To tell the truth, I was a little disappointed not to see a single missile launcher or have to dive out of the way of a speeding dignitary in a Zil Lane. Indeed, the number of people in tracksuits I saw was no higher than a typical day’s viewing in Leeds.

I even saw a little shop with a set of Olympic rings in the window. I took a picture – no doubt scaring the shit out of the owner, taking me for a LOCOG goon – but I thought twice about sticking it on here. Let it never be said that Oh Dear. How Sad. Never Mind. is a snitch. Bloggers and social media are already doing more than their fair share of turning the whole populace against the idea of freedom of speech.

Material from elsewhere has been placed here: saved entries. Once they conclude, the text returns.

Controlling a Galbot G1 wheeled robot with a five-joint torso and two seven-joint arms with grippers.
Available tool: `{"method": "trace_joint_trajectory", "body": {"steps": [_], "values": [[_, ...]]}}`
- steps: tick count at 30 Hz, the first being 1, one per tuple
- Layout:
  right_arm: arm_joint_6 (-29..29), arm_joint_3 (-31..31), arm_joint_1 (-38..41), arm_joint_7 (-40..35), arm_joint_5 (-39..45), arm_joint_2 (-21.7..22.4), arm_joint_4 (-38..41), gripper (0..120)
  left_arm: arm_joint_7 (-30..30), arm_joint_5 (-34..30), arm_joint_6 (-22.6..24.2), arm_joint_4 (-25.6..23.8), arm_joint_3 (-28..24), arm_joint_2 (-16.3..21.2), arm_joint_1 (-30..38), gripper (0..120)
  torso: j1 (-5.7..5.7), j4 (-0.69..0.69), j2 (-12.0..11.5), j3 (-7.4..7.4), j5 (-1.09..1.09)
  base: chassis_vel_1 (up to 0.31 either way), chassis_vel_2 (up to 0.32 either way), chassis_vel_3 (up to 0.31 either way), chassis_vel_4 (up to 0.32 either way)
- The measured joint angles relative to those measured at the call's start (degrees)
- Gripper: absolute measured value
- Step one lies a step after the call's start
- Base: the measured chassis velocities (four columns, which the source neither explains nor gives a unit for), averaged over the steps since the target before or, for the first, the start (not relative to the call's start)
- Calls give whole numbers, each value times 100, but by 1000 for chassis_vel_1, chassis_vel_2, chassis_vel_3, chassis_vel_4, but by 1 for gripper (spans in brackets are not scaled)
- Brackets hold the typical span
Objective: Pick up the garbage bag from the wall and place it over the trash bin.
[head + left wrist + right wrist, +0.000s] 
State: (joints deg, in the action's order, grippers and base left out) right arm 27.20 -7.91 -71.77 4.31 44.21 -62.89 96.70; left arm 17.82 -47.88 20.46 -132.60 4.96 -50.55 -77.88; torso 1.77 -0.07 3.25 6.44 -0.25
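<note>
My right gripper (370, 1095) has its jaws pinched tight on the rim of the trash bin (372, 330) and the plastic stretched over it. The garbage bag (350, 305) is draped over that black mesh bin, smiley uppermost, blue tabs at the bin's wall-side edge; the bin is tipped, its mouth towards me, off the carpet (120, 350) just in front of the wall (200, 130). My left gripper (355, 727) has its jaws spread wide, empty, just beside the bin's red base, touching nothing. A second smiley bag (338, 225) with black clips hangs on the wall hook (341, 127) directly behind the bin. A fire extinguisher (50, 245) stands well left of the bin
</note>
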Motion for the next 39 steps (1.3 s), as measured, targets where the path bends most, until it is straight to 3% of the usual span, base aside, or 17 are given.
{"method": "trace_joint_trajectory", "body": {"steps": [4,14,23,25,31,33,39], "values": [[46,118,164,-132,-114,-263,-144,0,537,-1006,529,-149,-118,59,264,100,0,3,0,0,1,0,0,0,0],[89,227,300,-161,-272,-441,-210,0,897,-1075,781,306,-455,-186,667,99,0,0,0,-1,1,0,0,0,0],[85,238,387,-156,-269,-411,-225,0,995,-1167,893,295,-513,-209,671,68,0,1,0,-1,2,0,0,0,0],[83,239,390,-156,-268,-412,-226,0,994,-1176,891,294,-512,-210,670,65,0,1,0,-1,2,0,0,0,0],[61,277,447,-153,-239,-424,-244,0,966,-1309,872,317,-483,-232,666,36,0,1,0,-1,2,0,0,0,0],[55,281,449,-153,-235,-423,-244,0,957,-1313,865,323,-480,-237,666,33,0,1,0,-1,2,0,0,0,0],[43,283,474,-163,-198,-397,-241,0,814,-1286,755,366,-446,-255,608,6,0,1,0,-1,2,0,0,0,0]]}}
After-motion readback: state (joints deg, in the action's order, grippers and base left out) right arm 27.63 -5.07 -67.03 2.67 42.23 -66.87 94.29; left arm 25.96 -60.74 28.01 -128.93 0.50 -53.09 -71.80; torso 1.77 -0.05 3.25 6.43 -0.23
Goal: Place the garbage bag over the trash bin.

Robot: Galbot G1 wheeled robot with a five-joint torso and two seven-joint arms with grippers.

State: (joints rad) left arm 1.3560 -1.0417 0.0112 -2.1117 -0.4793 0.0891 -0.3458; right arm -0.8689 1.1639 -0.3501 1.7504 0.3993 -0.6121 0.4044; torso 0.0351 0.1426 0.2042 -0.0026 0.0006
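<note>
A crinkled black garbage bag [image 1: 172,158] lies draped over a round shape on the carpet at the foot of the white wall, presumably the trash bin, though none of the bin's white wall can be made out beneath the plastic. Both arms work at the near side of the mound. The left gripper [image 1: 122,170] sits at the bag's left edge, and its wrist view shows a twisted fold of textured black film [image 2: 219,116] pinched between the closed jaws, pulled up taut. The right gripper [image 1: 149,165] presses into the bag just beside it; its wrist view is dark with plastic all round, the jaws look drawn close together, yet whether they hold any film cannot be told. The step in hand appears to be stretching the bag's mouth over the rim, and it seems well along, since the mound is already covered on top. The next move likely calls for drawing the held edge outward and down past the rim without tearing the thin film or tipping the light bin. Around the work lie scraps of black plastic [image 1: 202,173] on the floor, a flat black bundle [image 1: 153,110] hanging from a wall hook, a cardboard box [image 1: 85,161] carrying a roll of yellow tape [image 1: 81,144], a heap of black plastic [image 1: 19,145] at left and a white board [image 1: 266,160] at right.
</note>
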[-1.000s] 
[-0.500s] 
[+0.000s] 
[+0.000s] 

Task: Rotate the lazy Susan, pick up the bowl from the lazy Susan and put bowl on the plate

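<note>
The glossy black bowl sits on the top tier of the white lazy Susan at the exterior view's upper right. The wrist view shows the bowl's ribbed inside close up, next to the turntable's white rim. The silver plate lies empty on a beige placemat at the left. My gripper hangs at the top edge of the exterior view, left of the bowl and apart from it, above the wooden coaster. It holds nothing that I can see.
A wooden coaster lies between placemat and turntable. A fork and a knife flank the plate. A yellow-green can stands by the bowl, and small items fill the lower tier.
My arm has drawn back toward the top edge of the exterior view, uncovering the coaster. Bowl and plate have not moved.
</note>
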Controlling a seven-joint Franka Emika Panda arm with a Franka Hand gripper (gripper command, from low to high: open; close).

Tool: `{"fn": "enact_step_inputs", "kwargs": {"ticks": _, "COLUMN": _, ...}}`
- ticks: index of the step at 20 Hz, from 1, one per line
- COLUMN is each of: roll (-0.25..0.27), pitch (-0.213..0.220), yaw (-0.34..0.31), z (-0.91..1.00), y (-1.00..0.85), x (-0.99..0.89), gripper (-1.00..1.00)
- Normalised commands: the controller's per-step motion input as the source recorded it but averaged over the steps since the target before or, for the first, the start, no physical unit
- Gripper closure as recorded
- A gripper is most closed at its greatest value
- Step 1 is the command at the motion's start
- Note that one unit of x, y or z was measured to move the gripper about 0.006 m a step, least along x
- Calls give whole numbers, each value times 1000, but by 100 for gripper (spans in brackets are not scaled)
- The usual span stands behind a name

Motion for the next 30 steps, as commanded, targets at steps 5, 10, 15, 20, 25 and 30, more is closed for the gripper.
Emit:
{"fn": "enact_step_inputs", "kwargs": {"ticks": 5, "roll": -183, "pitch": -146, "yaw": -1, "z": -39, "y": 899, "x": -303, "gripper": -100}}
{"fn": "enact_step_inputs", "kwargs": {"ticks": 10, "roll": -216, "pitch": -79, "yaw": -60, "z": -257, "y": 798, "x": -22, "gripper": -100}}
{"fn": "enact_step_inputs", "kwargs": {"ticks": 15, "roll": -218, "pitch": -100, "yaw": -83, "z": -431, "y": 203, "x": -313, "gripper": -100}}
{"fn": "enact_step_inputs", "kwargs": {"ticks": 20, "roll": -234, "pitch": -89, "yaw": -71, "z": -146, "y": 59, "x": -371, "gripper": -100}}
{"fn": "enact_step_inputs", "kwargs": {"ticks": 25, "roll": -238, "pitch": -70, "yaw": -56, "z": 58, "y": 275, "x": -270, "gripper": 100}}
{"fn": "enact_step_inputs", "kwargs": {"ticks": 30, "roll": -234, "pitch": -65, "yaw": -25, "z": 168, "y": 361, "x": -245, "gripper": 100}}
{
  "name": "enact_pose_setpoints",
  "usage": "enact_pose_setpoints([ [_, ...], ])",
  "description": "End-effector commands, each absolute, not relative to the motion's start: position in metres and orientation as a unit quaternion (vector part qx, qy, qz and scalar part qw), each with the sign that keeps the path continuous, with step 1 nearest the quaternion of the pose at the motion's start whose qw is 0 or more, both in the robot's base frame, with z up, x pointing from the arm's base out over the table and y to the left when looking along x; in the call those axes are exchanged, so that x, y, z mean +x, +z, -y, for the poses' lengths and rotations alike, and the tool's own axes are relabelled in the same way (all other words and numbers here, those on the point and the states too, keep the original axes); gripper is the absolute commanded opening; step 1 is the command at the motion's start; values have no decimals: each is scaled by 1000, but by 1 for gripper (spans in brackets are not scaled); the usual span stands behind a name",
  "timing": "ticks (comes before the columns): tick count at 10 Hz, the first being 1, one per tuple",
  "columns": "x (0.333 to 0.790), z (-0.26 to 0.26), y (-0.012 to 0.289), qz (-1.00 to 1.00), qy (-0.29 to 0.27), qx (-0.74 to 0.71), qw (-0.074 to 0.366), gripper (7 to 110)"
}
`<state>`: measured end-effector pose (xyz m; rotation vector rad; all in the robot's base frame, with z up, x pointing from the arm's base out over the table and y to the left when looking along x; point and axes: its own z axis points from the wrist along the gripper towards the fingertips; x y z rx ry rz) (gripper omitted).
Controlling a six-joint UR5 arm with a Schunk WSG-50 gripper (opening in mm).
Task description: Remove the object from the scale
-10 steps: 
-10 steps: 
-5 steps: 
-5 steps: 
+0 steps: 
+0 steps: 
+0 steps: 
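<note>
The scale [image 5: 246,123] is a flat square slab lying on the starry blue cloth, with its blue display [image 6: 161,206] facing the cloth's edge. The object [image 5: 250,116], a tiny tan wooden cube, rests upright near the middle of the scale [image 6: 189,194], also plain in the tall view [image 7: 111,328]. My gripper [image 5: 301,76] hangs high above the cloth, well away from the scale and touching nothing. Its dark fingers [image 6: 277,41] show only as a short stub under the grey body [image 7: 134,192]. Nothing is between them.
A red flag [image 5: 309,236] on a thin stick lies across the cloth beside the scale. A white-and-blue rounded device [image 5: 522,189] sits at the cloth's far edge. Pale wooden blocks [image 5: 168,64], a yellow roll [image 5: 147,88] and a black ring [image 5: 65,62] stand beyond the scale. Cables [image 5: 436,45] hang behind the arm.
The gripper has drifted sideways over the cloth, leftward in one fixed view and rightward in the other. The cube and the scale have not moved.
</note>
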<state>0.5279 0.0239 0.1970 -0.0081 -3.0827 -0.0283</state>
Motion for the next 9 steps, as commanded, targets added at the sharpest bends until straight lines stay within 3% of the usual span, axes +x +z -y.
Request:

Well, here’s my own little marketing ambush:

If you like the London 2012 Olympic Games, give me some of your money.

If you don’t hear from me again, assume I have been disappeared into the back of a migraine-inducing purple van.

From my experience today - apart from the splashes of lurid magenta besmeared across everything -  you could be forgiven for thinking that the whole event was actually being produced on a sound stage at Pinewood or in Pixar’s studios and that the entire idea of the Olympics actually “taking place” in London was some elaborate Baudrillardian joke.

While controversy surrounding the Games has focused on the cost and the restrictions on Londoners’ freedoms, for me there are some major issues that have not been given due attention:

1. Barbarians are allowed to take part – this is in clear breach of the Olympic spirit. Was their Greek even tested?
2. Competitors are also not naked
3. Total lack of chariot-based events
4. No oxen were sacrificed at all during the opening ceremony. Like myself, the gods are likely to have found Trevor Nelson’s commentary a poor substitute

Seriously LOCOG, Zeus is a volatile deity at the best of times. 

He has “enforcement officers” of his own, and I’d hate to see Paul McCartney get struck by lightning.